En este espacio también se hace posible procesar las heridas emocionales que han quedado abiertas, aquellas que, al no haber sido abordadas adecuadamente, continúan interfiriendo en la relación. La terapia permite darles un lugar, comprender su origen y trabajar en su reparación, facilitando así la reconstrucción de la confianza, que es uno de los pilares más frágiles y, al mismo tiempo, más necesarios en la pareja. A partir de este proceso, la relación puede redefinirse, no como un intento de volver a lo que fue, sino como una oportunidad de construir un nuevo proyecto de pareja, más consciente, más sólido y alineada con la realidad de ambos.
Es importante comprender que la terapia no es un espacio para determinar quién tiene la razón. Esta lógica, tan común en los conflictos de pareja, suele perpetuar la confrontación en lugar de resolverla. La terapia, por el contrario, busca comprender qué está ocurriendo en la dinámica de la relación, cómo cada uno contribuye a ella y de qué manera puede transformarse. Se trata de pasar del juicio a la comprensión, de la defensa a la responsabilidad compartida, y del conflicto repetitivo a la construcción consciente.
En medio de este proceso, surge una pregunta que tiene el poder de abrir un nuevo camino: “¿todavía se quieren?”. Esta pregunta no busca únicamente una respuesta emocional inmediata, ni pretende evaluar la intensidad del sentimiento
en un momento específico. Lo que realmente busca es una decisión. Porque incluso cuando el amor parece debilitado, muchas parejas descubren que aún existe algo significativo entre ellas: una historia compartida que no puede ignorarse, un cariño que no ha desaparecido del todo, momentos de admiración mutua, un compromiso que, aunque desgastado, sigue presente, y en muchos casos, un deseo genuino de reconstruir.

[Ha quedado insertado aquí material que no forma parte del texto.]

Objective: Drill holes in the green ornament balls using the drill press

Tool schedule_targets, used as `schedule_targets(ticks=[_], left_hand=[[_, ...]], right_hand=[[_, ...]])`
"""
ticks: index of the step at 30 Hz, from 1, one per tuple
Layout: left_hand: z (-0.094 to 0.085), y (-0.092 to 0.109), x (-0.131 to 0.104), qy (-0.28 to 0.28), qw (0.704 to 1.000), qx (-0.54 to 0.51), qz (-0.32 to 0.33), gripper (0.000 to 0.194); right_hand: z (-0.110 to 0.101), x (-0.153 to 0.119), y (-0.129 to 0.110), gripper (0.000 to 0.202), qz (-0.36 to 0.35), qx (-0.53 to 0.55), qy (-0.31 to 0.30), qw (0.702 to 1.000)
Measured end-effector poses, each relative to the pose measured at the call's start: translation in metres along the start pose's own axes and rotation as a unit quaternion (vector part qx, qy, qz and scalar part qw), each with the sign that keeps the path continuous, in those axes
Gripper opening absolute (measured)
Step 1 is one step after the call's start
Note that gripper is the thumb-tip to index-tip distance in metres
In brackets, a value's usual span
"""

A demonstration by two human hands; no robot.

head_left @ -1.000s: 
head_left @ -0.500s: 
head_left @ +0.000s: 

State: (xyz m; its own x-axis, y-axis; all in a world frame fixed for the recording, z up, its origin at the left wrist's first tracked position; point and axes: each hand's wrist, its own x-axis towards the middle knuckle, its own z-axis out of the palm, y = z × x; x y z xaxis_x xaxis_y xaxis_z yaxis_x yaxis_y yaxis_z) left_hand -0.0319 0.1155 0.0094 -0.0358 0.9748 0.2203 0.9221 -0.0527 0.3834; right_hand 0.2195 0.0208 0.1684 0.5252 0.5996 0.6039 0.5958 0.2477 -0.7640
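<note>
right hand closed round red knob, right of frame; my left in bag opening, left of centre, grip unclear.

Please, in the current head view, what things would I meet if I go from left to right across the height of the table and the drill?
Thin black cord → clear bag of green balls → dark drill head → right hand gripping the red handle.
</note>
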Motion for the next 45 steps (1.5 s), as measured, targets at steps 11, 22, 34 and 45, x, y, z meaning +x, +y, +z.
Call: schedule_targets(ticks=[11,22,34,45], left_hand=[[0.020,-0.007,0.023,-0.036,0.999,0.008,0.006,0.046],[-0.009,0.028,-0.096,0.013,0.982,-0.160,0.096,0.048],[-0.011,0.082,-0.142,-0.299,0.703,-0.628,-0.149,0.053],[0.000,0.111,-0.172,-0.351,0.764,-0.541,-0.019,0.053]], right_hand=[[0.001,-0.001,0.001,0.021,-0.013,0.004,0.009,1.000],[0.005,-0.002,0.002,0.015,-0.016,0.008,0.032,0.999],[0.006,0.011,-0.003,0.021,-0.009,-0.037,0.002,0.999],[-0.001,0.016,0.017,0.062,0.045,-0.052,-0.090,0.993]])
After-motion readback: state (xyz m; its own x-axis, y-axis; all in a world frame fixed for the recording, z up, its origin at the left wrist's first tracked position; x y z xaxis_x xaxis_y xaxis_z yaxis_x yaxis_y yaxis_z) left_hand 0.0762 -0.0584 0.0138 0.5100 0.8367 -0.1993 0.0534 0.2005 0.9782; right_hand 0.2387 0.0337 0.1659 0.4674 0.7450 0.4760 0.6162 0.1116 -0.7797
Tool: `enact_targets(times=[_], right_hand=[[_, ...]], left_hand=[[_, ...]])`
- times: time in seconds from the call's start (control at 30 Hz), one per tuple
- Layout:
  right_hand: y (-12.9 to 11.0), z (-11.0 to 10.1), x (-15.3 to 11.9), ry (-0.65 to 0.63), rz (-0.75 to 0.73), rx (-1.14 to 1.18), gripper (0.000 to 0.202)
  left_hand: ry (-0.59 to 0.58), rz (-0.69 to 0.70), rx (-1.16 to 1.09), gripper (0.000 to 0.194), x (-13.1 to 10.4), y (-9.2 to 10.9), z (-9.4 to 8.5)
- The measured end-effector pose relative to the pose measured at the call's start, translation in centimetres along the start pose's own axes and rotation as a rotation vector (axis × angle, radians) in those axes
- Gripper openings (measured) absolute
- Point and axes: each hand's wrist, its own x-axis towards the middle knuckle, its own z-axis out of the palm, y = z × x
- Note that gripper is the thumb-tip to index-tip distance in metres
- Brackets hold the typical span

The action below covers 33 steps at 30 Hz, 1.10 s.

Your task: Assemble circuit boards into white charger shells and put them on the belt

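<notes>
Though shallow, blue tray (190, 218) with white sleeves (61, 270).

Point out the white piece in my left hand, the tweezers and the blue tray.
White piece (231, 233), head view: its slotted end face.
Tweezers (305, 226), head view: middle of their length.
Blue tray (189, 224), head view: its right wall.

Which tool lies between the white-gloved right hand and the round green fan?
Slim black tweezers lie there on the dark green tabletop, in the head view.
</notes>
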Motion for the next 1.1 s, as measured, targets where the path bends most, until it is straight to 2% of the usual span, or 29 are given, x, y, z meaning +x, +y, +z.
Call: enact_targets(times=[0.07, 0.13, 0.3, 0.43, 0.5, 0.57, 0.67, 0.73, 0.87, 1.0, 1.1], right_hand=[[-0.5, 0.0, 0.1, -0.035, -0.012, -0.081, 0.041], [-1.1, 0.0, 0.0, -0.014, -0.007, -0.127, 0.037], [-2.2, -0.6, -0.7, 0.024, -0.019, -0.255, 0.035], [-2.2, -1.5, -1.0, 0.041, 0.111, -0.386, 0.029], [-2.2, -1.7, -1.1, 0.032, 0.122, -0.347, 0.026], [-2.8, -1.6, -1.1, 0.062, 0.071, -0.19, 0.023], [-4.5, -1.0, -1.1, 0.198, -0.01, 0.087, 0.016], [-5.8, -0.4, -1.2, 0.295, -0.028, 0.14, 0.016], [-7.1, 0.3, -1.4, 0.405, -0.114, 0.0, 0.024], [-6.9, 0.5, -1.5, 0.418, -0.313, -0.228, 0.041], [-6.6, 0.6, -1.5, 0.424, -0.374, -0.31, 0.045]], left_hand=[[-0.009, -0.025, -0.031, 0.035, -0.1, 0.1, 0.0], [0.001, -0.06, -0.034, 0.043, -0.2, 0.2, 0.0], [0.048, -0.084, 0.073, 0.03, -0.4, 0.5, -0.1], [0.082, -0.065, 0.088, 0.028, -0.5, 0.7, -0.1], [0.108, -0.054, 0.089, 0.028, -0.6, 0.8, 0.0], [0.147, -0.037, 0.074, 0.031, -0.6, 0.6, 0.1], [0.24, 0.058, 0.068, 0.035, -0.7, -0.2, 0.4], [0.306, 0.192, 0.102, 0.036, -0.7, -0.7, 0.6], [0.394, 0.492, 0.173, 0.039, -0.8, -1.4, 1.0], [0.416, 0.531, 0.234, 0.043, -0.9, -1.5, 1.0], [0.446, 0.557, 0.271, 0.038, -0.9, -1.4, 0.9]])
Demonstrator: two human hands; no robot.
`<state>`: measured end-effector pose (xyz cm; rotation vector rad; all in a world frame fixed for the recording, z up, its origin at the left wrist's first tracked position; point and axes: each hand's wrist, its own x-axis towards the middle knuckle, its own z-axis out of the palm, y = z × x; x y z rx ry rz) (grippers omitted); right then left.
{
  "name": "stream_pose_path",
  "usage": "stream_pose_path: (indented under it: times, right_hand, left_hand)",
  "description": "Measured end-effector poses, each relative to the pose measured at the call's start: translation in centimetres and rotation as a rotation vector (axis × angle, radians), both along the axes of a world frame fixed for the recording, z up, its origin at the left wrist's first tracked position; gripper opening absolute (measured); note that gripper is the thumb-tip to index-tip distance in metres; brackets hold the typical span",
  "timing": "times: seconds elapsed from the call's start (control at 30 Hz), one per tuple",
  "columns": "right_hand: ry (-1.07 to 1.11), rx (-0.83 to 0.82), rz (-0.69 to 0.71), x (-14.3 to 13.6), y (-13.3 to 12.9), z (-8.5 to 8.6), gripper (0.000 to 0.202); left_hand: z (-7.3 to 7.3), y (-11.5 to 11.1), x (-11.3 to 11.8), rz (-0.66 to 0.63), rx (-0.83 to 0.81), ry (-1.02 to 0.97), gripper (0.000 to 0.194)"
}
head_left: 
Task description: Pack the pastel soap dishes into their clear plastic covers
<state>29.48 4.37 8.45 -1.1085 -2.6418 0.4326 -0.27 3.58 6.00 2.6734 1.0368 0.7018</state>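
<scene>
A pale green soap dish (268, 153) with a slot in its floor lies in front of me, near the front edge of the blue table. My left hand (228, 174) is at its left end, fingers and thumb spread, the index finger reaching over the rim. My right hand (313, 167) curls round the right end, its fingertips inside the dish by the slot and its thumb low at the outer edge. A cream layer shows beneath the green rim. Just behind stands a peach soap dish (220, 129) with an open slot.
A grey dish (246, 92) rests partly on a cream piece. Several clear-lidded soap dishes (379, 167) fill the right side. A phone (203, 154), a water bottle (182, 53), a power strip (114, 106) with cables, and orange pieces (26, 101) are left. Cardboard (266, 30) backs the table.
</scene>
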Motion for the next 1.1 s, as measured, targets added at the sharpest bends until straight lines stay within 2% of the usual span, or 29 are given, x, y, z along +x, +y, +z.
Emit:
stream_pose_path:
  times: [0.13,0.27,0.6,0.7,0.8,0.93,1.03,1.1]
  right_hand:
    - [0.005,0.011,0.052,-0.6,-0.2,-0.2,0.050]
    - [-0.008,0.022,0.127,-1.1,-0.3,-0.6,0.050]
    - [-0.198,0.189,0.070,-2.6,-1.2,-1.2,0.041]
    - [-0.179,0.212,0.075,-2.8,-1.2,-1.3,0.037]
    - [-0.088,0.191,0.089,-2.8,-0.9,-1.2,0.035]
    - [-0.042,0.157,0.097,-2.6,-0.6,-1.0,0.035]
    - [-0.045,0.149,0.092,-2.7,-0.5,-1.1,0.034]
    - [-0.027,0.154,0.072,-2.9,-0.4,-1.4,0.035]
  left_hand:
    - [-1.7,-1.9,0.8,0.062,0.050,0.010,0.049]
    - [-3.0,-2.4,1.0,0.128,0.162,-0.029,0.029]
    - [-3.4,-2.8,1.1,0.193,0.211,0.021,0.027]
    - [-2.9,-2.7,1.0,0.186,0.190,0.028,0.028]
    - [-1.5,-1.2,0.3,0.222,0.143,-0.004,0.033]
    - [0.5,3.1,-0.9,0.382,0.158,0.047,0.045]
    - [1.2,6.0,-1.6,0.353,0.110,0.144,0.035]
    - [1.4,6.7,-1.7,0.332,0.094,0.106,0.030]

Cuando ese “algo” todavía existe, aparece una oportunidad valiosa: la posibilidad de comenzar nuevamente. No desde la ilusión de un amor perfecto, idealizado y libre de conflictos, sino desde una decisión consciente de construir un amor
distinto. Un amor más fuerte, porque ha sido probado; más sabio, porque ha aprendido de sus errores; y más real, porque ya no se sostiene en expectativas irreales, sino en el conocimiento profundo del otro y en la voluntad de permanecer.
Al final, las relaciones duraderas no son aquellas que nunca enfrentan crisis, sino aquellas que, a pesar de ellas, encuentran la manera de reconstruirse. Porque el amor que perdura no es el que evita las tormentas, sino el que, después de atravesarlas, decide volver a elegirse, una y otra vez, desde la conciencia, el compromiso y la intención de seguir construyendo juntos.